Restate the records in full, keeping every word as it is.

▶ _Data for the task_
---

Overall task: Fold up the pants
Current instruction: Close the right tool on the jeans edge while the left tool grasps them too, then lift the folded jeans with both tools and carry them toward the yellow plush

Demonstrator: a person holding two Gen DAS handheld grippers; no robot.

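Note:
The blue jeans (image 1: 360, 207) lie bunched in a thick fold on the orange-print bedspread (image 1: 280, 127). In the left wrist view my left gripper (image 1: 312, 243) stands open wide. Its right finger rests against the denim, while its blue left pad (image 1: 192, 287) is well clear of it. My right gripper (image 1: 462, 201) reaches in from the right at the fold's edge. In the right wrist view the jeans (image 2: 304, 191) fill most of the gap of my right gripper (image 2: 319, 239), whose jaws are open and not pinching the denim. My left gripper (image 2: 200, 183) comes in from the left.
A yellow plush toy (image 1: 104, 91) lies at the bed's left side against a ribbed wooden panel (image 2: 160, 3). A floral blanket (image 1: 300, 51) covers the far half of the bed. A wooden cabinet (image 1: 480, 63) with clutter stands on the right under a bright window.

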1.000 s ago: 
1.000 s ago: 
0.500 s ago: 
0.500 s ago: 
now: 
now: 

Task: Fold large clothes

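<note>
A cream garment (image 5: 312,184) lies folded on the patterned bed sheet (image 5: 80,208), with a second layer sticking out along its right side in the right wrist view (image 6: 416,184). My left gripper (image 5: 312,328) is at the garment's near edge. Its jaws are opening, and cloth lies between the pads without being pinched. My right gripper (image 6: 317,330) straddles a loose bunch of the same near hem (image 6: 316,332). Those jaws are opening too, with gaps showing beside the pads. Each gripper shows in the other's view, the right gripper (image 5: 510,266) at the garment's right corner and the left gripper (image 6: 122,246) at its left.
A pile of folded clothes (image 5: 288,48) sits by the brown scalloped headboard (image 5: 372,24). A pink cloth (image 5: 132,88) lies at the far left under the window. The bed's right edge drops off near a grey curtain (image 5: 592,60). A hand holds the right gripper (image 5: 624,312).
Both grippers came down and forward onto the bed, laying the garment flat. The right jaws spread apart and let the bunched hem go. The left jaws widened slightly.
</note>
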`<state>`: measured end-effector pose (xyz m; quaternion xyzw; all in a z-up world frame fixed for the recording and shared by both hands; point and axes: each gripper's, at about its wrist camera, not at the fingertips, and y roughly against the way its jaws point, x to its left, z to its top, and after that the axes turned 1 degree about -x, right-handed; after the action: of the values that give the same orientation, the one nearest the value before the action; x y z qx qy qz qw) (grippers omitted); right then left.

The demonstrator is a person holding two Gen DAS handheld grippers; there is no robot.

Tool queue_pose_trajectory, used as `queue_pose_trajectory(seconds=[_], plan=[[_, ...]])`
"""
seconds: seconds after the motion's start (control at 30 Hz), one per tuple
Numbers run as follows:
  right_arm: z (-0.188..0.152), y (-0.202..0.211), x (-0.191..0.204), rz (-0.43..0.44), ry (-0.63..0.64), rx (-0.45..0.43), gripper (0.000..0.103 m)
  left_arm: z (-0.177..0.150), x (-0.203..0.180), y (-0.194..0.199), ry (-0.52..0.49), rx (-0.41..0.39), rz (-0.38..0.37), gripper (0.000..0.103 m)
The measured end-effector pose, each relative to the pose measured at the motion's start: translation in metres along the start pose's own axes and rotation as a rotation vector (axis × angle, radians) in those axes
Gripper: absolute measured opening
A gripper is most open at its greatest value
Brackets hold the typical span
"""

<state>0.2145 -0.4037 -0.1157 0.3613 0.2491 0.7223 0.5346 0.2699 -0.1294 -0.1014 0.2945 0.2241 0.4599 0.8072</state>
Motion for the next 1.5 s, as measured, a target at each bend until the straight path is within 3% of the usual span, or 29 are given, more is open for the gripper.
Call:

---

▶ _Output below_
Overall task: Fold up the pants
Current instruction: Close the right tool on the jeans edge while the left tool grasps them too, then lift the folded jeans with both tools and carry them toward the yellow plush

Demonstrator: a person holding two Gen DAS handheld grippers; no robot.

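Note:
The blue jeans (image 1: 360, 207) lie bunched in a thick fold on the orange-print bedspread (image 1: 280, 127). In the left wrist view my left gripper (image 1: 312, 243) stands open wide. Its right finger rests against the denim, while its blue left pad (image 1: 192, 287) is well clear of it. My right gripper (image 1: 462, 201) reaches in from the right at the fold's edge. In the right wrist view the jeans (image 2: 304, 191) fill most of the gap of my right gripper (image 2: 319, 239), whose jaws are open and not pinching the denim. My left gripper (image 2: 200, 183) comes in from the left.
A yellow plush toy (image 1: 104, 91) lies at the bed's left side against a ribbed wooden panel (image 2: 160, 3). A floral blanket (image 1: 300, 51) covers the far half of the bed. A wooden cabinet (image 1: 480, 63) with clutter stands on the right under a bright window.
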
1.000 s ago: 
1.000 s ago: 
0.500 s ago: 
0.500 s ago: 
now: 
now: 

Task: Fold large clothes

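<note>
A cream garment (image 5: 312,184) lies folded on the patterned bed sheet (image 5: 80,208), with a second layer sticking out along its right side in the right wrist view (image 6: 416,184). My left gripper (image 5: 312,328) is at the garment's near edge. Its jaws are opening, and cloth lies between the pads without being pinched. My right gripper (image 6: 317,330) straddles a loose bunch of the same near hem (image 6: 316,332). Those jaws are opening too, with gaps showing beside the pads. Each gripper shows in the other's view, the right gripper (image 5: 510,266) at the garment's right corner and the left gripper (image 6: 122,246) at its left.
A pile of folded clothes (image 5: 288,48) sits by the brown scalloped headboard (image 5: 372,24). A pink cloth (image 5: 132,88) lies at the far left under the window. The bed's right edge drops off near a grey curtain (image 5: 592,60). A hand holds the right gripper (image 5: 624,312).
Both grippers came down and forward onto the bed, laying the garment flat. The right jaws spread apart and let the bunched hem go. The left jaws widened slightly.
</note>
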`<state>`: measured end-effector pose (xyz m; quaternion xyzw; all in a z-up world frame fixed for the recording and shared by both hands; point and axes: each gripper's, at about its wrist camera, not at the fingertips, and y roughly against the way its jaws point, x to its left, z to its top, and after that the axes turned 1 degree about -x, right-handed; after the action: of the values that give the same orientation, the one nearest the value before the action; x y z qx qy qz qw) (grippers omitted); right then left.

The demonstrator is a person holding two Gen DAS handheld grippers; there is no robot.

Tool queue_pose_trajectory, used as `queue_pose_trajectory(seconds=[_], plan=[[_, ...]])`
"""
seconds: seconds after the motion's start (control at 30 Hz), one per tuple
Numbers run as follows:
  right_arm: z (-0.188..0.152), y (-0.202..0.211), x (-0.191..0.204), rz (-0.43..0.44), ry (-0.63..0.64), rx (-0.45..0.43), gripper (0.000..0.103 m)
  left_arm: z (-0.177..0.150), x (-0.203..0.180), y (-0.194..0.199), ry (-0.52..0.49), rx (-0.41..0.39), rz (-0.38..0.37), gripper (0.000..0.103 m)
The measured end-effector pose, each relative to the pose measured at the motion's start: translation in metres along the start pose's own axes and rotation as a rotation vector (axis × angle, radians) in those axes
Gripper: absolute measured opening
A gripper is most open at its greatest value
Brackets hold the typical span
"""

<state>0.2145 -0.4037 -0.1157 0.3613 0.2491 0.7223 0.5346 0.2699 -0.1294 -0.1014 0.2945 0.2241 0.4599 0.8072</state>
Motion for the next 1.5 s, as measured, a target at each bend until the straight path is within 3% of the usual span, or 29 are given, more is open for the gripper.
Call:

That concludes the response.